**What you have to do**
Please give the listing underneath again, exactly as shown.
[Opening Data block section]
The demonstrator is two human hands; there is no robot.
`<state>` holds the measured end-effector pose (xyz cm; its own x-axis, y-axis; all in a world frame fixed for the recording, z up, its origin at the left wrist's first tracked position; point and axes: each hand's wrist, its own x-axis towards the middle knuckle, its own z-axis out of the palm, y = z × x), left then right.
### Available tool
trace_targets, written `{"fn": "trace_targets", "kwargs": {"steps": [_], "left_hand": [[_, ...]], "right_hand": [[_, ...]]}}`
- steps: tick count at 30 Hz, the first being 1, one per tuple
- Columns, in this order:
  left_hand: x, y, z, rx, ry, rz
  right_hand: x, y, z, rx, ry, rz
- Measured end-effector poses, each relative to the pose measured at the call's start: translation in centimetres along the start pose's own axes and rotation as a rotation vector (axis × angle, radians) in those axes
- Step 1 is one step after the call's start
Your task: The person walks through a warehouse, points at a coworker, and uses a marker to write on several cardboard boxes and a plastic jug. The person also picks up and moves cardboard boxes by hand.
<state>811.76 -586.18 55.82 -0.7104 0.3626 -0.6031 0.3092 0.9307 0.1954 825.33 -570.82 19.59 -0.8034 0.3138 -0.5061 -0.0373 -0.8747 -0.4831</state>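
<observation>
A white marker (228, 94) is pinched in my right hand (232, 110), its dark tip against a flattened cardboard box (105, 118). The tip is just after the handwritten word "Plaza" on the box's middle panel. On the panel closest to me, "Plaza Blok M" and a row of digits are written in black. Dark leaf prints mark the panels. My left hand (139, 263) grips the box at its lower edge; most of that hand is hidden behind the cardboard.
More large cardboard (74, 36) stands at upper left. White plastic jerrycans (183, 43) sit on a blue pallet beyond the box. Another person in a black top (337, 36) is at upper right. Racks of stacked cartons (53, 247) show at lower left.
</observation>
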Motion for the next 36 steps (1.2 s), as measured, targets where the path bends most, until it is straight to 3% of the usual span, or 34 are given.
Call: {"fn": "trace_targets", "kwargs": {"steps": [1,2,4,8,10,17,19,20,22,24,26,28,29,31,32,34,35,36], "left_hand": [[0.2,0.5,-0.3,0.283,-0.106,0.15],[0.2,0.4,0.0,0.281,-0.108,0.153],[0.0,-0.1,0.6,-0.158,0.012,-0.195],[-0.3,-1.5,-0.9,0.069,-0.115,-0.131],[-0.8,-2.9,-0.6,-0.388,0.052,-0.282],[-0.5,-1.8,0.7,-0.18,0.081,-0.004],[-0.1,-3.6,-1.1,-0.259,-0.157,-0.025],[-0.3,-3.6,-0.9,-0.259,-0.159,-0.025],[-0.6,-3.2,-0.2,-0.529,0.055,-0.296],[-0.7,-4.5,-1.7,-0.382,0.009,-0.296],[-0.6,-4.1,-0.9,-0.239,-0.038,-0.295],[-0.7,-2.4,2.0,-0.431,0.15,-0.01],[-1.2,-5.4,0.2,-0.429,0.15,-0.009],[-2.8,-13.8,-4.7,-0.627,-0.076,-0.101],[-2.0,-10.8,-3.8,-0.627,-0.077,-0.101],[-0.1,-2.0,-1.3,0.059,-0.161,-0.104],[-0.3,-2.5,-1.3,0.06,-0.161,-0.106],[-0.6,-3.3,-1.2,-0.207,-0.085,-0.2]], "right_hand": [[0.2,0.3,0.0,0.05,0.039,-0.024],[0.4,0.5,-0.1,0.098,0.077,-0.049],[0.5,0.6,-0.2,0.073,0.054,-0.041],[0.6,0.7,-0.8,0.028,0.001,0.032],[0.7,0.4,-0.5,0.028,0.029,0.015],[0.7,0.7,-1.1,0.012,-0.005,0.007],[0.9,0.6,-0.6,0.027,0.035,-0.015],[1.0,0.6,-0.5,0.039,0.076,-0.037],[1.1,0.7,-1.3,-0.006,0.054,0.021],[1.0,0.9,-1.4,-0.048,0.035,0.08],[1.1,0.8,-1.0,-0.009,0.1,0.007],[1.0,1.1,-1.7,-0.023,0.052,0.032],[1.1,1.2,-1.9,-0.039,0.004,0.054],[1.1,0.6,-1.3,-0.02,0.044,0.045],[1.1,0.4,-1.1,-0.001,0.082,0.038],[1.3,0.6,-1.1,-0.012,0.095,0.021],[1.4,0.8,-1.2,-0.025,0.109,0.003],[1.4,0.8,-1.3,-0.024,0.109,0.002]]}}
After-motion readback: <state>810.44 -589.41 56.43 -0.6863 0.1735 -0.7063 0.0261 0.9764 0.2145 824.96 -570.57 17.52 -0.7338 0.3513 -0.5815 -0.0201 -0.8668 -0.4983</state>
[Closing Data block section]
**Solved problem**
The demonstrator is two human hands; there is no robot.
`<state>` holds the measured end-effector pose (xyz cm; its own x-axis, y-axis; all in a world frame fixed for the recording, z up, its origin at the left wrist's first tracked position; point and axes: each hand's wrist, its own x-axis towards the middle knuckle, its own z-axis out of the palm, y = z × x), left then right.
### Available tool
trace_targets, written `{"fn": "trace_targets", "kwargs": {"steps": [_], "left_hand": [[_, ...]], "right_hand": [[_, ...]]}}`
- steps: tick count at 30 Hz, the first being 1, one per tuple
- Columns, in this order:
  left_hand: x, y, z, rx, ry, rz
  right_hand: x, y, z, rx, ry, rz
- Measured end-effector poses, each relative to the pose measured at the call's start: translation in centimetres along the start pose's own axes and rotation as a rotation vector (axis × angle, radians) in those axes
- Step 1 is one step after the call's start
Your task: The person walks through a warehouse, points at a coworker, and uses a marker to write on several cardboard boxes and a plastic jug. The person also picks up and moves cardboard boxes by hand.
<state>811.76 -586.18 55.82 -0.7104 0.3626 -0.6031 0.3092 0.9307 0.1954 825.33 -570.82 19.59 -0.8034 0.3138 -0.5061 -0.0373 -0.8747 -0.4831</state>
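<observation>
A white marker (228, 94) is pinched in my right hand (232, 110), its dark tip against a flattened cardboard box (105, 118). The tip is just after the handwritten word "Plaza" on the box's middle panel. On the panel closest to me, "Plaza Blok M" and a row of digits are written in black. Dark leaf prints mark the panels. My left hand (139, 263) grips the box at its lower edge; most of that hand is hidden behind the cardboard.
More large cardboard (74, 36) stands at upper left. White plastic jerrycans (183, 43) sit on a blue pallet beyond the box. Another person in a black top (337, 36) is at upper right. Racks of stacked cartons (53, 247) show at lower left.
</observation>
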Motion for the next 36 steps (1.2 s), as measured, targets where the path bends most, until it is straight to 3% of the usual span, or 34 are given.
Call: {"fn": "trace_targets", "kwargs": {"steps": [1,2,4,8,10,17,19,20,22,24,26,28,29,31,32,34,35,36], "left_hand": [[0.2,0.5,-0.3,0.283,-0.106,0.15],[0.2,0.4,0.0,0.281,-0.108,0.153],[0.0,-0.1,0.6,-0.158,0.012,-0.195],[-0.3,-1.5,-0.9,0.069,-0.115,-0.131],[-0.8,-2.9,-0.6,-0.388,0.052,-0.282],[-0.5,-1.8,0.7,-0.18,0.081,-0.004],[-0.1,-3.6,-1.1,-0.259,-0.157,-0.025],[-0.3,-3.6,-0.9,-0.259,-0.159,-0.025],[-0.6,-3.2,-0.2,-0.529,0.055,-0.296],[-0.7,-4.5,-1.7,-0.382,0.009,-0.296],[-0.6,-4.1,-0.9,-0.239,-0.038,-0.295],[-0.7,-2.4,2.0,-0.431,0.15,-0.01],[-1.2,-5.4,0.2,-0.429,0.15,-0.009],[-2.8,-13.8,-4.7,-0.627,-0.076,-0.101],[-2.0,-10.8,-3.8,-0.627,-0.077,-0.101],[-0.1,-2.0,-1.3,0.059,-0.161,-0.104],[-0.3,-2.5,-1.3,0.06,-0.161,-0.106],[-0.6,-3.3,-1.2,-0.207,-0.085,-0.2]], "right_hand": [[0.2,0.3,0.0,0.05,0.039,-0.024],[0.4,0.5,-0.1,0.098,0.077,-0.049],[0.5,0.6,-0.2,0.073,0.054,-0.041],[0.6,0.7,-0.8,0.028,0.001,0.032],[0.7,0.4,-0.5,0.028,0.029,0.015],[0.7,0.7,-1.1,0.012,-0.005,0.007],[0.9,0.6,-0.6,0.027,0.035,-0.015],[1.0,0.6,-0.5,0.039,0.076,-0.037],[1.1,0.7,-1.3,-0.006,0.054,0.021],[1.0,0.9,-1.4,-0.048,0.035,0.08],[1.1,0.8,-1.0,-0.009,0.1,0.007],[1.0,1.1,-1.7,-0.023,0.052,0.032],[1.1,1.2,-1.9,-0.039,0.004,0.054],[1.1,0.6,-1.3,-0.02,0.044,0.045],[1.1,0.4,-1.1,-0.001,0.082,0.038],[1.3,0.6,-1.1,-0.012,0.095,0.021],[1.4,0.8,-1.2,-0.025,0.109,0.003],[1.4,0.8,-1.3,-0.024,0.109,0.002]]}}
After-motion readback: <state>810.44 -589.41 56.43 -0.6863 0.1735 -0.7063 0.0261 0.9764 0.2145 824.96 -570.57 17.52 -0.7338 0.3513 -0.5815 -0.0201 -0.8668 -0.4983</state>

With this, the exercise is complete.